-- What the exercise asks --
For each line in the material below that holds "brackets", copy that line.

-- Material provided --
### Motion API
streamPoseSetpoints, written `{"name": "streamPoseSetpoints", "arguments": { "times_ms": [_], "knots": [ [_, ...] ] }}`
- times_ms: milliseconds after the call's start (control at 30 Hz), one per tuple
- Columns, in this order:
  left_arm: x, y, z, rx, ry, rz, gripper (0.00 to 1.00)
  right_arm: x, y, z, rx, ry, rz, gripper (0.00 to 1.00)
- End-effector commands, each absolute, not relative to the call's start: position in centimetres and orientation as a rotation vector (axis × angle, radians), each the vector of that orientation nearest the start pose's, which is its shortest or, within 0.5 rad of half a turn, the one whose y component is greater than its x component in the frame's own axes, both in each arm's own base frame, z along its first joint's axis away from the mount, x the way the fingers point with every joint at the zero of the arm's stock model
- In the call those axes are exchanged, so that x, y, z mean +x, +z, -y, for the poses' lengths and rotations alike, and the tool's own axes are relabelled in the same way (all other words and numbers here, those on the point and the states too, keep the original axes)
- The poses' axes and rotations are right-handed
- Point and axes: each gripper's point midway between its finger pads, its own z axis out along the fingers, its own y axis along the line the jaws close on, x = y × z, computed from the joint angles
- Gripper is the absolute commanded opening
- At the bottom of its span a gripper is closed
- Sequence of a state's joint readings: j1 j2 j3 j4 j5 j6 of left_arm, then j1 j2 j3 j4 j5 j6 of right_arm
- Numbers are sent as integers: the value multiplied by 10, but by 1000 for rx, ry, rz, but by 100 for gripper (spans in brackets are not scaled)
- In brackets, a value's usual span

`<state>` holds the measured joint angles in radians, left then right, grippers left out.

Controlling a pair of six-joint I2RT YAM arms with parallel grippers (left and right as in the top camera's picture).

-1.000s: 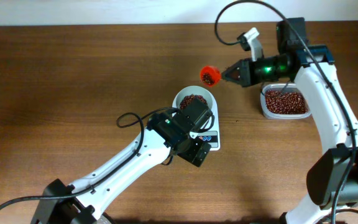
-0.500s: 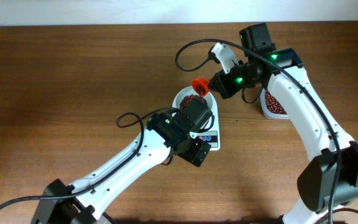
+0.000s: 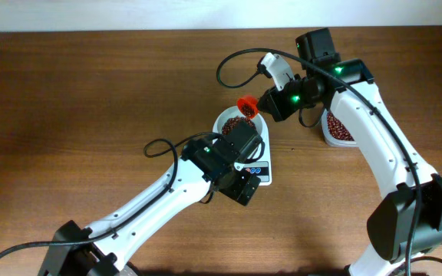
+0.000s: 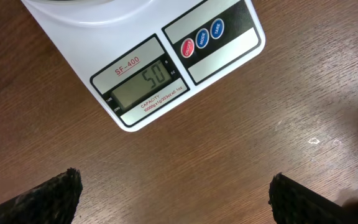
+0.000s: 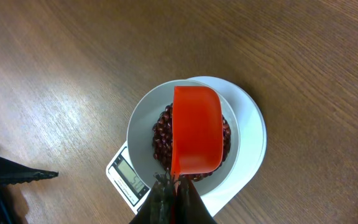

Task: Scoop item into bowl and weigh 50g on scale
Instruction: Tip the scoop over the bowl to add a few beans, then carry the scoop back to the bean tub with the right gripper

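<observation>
The white bowl holds a heap of dark reddish-brown beans and stands on the white square scale, whose display reads 50. My right gripper is shut on the handle of an orange scoop, tipped upside down over the bowl. The scoop also shows in the overhead view. My left gripper is open and empty above bare table in front of the scale's display. In the overhead view the left wrist covers most of the scale.
A clear plastic tub with more beans stands to the right of the scale, partly under my right arm. The wooden table stretches to the left and back.
A second ago the right gripper held the filled scoop right of the bowl; it moved left and tipped it over the bowl. No motion in the last half second. The left arm stayed still.
</observation>
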<state>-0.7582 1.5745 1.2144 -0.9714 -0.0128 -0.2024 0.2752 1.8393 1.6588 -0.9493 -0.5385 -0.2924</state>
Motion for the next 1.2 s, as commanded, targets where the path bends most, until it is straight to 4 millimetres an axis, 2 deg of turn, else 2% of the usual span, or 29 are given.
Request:
{"name": "streamPoseSetpoints", "arguments": {
  "times_ms": [0,300,367,467,600,667,767,933,967,1167],
  "knots": [
    [241,111,224,811,-138,-2791,99,399,197,-206,-907,696,-2413,4],
    [241,111,224,811,-138,-2790,99,397,199,-209,-876,736,-2421,4],
    [241,111,224,811,-138,-2791,99,394,203,-215,-885,792,-2404,4],
    [241,111,224,811,-138,-2791,99,394,203,-214,-801,820,-2446,4],
    [241,111,224,811,-138,-2791,99,393,212,-212,-749,945,-2428,4],
    [241,111,224,811,-138,-2791,99,399,214,-200,-644,977,-2456,4],
    [241,111,224,811,-138,-2791,99,402,220,-187,-576,1055,-2445,4],
    [241,111,224,811,-138,-2791,99,410,223,-144,-399,1106,-2466,4],
    [241,111,224,811,-138,-2791,99,411,222,-134,-361,1101,-2475,4],
    [241,111,224,811,-138,-2791,99,420,217,-41,-45,1040,-2493,4]
  ]
}}
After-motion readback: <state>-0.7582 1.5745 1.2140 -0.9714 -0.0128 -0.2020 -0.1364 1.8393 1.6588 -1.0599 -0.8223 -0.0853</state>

-- Written solution --
- Numbers are sent as integers: the value multiplied by 10, but by 1000 for rx, ry, rz, but by 100 for gripper (spans in brackets are not scaled)
- In brackets, a value's usual span

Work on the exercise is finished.